We have recently became more aware in what's in prepackaged dog food and started searching for one with out corn,soy or additives ect. We did find one but it's a bit expensive but our Great Pyrenees Holly is worth it.I since thought after reading a book about naturaly caring for your pet that making your own dog food is better and less expensive.Problem is my vet doesn't agree much on it there for I have no guidance on how much to feed her.I have followed the recipe in my book to cook a whole chicken with garlic and then also provide brown rice with vegtables.I just need to know how much to feed her a day of it :hair: Any help or share information would greatly be appreciated!


----------



## bleatinghearts (Feb 26, 2010)

I personally agree with your vet. I have studied and studied dog food (still have lots to learn though) and do not feel comfortable with the idea because I really want to know that they are getting a good balance of vit-min-etc. What I do is feed what I feel is the best kibble that I can afford for my seven dogs and about 3 times a week I give them meat as an extra. It doesn’t replace the kibble because that’s where the vit-min are. What I had to do, is ask myself what was important to me as far as feeding my crew.
1. Price (sorry, don’t mean to sound like they aren’t worth the best but price is very important when you’re really trying to find the best food. Starting them on something that’s too expensive isn’t doing anyone any favors if two months from now you have to switch.)
2. Ingredient (I want my dogs to be getting the most digestible foods so they 1-don’t have to be fed a ton of it at a time 2-so that their bodies get a chance to utilize the nutritional stuff before its pooped out. This means I will take rice, barley and oatmeal over corn, wheat and soy.

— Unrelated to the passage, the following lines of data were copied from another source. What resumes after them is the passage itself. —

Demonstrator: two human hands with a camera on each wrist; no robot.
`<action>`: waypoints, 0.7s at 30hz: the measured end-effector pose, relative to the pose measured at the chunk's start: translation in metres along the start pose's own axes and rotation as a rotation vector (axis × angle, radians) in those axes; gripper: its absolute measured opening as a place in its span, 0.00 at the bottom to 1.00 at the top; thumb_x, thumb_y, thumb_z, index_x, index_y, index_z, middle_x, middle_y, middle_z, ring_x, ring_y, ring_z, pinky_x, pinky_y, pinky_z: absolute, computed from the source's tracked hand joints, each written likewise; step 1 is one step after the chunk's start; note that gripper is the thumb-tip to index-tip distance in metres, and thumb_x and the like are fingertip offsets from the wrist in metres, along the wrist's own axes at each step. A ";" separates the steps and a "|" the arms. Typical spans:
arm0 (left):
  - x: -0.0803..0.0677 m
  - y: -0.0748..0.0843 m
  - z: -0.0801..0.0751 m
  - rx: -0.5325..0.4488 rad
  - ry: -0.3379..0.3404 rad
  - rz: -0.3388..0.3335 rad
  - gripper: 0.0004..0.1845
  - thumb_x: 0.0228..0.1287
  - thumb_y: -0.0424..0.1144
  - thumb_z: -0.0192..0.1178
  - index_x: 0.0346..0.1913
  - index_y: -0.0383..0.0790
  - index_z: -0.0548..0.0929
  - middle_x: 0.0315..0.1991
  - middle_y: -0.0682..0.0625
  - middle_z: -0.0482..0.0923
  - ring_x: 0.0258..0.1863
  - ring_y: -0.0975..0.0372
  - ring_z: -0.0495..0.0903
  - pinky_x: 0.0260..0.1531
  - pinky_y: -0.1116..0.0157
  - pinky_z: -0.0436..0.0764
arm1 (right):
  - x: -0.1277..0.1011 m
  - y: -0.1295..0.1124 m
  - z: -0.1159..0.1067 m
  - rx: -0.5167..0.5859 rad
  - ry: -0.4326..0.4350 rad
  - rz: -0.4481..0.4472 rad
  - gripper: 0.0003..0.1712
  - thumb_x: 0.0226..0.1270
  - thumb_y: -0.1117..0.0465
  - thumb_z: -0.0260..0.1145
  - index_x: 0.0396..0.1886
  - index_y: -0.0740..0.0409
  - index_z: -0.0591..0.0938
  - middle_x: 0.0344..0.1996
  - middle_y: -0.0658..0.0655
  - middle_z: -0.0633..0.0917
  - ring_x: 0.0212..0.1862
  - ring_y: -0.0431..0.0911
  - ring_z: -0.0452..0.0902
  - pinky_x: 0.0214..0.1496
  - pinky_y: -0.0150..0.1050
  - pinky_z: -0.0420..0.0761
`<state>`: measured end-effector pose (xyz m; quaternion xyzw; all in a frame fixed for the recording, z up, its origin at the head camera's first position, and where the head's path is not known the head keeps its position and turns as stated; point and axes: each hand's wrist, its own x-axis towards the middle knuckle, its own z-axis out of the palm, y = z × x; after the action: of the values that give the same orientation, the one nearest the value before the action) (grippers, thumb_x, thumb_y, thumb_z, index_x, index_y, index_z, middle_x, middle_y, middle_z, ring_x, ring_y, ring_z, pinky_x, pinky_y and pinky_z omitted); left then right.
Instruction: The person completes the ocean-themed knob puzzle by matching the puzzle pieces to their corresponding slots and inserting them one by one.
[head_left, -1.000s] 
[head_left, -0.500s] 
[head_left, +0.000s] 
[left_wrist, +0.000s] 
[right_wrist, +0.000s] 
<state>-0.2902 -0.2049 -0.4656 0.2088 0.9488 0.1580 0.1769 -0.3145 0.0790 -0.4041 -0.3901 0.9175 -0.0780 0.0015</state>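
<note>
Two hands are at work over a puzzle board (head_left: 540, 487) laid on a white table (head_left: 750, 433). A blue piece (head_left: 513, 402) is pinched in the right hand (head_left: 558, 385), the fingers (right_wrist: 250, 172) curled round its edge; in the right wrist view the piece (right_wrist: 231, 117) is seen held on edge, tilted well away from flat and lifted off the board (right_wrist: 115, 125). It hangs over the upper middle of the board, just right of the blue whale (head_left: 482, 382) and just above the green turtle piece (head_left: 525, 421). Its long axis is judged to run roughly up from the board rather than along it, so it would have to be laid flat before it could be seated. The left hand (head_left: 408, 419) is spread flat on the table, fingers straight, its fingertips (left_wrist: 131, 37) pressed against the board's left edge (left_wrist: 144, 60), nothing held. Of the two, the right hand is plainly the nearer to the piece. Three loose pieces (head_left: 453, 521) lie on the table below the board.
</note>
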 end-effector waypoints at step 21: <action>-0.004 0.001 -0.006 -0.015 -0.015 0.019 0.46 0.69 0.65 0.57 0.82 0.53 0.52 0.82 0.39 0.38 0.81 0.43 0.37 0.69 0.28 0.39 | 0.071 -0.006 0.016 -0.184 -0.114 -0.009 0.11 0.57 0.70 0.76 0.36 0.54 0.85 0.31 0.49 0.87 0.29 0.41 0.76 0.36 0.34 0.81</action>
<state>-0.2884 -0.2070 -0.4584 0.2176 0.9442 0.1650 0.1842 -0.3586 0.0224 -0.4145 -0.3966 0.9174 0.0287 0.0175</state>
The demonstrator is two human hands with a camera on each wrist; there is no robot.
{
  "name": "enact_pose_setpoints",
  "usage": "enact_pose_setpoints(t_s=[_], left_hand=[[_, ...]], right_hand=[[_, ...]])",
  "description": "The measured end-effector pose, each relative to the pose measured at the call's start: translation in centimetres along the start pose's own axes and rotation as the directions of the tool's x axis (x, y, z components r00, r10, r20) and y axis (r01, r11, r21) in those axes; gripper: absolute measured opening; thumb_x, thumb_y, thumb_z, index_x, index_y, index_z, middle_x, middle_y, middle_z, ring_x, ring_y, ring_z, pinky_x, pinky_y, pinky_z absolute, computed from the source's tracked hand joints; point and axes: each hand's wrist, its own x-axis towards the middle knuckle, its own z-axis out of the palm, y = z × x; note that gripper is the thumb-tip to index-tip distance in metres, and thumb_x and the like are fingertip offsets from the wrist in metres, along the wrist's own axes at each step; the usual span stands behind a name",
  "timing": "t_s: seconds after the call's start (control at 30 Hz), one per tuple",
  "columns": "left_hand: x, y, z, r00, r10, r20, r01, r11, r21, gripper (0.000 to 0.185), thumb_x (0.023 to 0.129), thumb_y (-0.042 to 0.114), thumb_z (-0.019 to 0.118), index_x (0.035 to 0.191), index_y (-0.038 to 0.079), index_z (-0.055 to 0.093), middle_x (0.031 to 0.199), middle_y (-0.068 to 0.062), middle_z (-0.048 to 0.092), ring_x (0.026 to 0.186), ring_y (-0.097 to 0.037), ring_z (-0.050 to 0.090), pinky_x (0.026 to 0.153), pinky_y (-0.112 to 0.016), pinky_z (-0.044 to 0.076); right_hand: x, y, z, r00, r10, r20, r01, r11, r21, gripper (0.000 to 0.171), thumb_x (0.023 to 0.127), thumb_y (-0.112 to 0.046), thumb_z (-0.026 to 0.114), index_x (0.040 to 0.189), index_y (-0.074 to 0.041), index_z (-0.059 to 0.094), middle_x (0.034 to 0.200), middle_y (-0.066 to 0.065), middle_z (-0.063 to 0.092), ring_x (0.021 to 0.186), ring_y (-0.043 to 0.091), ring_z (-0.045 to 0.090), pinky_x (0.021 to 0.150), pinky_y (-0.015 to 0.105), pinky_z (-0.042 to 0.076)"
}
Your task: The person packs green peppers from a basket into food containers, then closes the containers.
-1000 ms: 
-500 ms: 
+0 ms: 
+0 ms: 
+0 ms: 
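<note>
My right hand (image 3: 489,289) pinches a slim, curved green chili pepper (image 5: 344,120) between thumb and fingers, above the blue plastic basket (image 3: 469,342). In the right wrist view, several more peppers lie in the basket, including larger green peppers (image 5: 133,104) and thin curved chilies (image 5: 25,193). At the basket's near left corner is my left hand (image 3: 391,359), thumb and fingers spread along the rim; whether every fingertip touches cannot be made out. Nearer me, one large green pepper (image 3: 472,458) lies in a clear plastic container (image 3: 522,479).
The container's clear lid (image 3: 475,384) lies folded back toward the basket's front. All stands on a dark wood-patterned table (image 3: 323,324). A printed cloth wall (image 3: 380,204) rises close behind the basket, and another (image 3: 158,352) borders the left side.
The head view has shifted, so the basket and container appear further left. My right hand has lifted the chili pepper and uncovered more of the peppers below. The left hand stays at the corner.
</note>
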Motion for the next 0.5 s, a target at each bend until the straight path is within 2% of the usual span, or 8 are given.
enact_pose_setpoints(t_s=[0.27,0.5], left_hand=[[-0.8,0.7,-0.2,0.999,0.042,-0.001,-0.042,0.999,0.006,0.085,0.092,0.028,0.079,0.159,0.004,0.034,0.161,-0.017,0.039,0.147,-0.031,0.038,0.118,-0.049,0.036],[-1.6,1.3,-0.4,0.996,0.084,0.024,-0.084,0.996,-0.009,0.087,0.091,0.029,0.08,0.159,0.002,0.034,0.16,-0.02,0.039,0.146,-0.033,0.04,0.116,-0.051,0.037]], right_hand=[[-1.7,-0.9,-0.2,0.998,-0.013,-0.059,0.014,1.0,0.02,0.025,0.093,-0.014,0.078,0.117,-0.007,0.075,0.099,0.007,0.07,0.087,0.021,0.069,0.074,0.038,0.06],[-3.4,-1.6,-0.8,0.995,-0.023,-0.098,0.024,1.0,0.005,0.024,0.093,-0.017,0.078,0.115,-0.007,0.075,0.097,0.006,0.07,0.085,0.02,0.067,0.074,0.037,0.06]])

Also meat first in the ingredient is a must for me)
3. Consistency (If anyone is acting off, I don’t want to be guessing if its because one day the dog food company is using one kind of animal fat and a different kind the next due commodities fluctuation)
4. Omega 6-Omega 3 ratio is very important to me
5. The company is also important to me (Is it making its food here in the US? Does it get any of its ingredients from other countries and if so what is it?)
Lots of other things are important but I must go to work J 
There’s a site I use a lot, its called dogfoodanalysis.com and another called peteducation.com. Both are very helpful when your trying to make the decision on what kind of food to buy.
Hope this helps. 
Shelley


----------



## JessaLynn (Aug 30, 2009)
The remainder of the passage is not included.